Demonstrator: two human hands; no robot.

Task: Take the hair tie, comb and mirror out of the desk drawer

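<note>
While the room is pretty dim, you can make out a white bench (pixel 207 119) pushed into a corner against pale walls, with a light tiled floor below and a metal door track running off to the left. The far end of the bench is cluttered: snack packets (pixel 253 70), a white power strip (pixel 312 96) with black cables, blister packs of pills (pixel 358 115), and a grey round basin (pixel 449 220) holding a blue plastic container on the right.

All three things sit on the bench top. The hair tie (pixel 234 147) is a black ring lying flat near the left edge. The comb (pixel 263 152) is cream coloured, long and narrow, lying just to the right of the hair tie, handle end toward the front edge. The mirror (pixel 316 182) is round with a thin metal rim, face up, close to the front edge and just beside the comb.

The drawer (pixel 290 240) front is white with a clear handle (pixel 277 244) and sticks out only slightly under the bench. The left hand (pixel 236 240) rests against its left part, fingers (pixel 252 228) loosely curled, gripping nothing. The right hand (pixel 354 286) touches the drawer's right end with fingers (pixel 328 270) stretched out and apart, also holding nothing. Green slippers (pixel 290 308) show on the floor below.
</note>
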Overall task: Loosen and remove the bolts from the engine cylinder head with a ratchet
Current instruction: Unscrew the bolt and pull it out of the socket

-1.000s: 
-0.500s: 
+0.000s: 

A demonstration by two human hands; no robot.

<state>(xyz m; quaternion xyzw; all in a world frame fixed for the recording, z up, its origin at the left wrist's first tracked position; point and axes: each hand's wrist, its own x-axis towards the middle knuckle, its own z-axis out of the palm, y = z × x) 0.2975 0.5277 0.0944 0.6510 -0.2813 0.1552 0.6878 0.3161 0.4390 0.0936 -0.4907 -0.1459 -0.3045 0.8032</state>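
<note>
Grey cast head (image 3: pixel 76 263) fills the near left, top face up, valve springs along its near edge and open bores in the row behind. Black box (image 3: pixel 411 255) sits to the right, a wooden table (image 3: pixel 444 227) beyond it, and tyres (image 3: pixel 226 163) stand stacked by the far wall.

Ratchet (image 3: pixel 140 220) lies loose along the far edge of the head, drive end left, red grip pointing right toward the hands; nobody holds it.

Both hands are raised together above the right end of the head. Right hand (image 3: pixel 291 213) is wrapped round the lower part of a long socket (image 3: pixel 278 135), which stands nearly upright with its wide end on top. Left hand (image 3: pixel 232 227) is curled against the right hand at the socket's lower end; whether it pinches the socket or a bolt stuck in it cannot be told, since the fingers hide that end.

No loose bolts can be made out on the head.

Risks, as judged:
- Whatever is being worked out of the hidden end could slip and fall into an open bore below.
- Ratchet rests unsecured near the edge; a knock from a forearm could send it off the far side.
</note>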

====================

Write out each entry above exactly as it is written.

• **EXERCISE RESULT**:
Demonstrator: two human hands; no robot.

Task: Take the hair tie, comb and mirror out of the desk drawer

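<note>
While the room is pretty dim, you can make out a white bench (pixel 207 119) pushed into a corner against pale walls, with a light tiled floor below and a metal door track running off to the left. The far end of the bench is cluttered: snack packets (pixel 253 70), a white power strip (pixel 312 96) with black cables, blister packs of pills (pixel 358 115), and a grey round basin (pixel 449 220) holding a blue plastic container on the right.

All three things sit on the bench top. The hair tie (pixel 234 147) is a black ring lying flat near the left edge. The comb (pixel 263 152) is cream coloured, long and narrow, lying just to the right of the hair tie, handle end toward the front edge. The mirror (pixel 316 182) is round with a thin metal rim, face up, close to the front edge and just beside the comb.

The drawer (pixel 290 240) front is white with a clear handle (pixel 277 244) and sticks out only slightly under the bench. The left hand (pixel 236 240) rests against its left part, fingers (pixel 252 228) loosely curled, gripping nothing. The right hand (pixel 354 286) touches the drawer's right end with fingers (pixel 328 270) stretched out and apart, also holding nothing. Green slippers (pixel 290 308) show on the floor below.
</note>
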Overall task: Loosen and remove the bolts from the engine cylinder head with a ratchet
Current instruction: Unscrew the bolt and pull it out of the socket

-1.000s: 
-0.500s: 
+0.000s: 

A demonstration by two human hands; no robot.

<state>(xyz m; quaternion xyzw; all in a world frame fixed for the recording, z up, its origin at the left wrist's first tracked position; point and axes: each hand's wrist, its own x-axis towards the middle knuckle, its own z-axis out of the palm, y = z × x) 0.2975 0.5277 0.0944 0.6510 -0.2813 0.1552 0.6878 0.3161 0.4390 0.0936 -0.4907 -0.1459 -0.3045 0.8032</state>
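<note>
Grey cast head (image 3: pixel 76 263) fills the near left, top face up, valve springs along its near edge and open bores in the row behind. Black box (image 3: pixel 411 255) sits to the right, a wooden table (image 3: pixel 444 227) beyond it, and tyres (image 3: pixel 226 163) stand stacked by the far wall.

Ratchet (image 3: pixel 140 220) lies loose along the far edge of the head, drive end left, red grip pointing right toward the hands; nobody holds it.

Both hands are raised together above the right end of the head. Right hand (image 3: pixel 291 213) is wrapped round the lower part of a long socket (image 3: pixel 278 135), which stands nearly upright with its wide end on top. Left hand (image 3: pixel 232 227) is curled against the right hand at the socket's lower end; whether it pinches the socket or a bolt stuck in it cannot be told, since the fingers hide that end.

No loose bolts can be made out on the head.

Risks, as judged:
- Whatever is being worked out of the hidden end could slip and fall into an open bore below.
- Ratchet rests unsecured near the edge; a knock from a forearm could send it off the far side.
</note>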

None of the exercise remains to be done.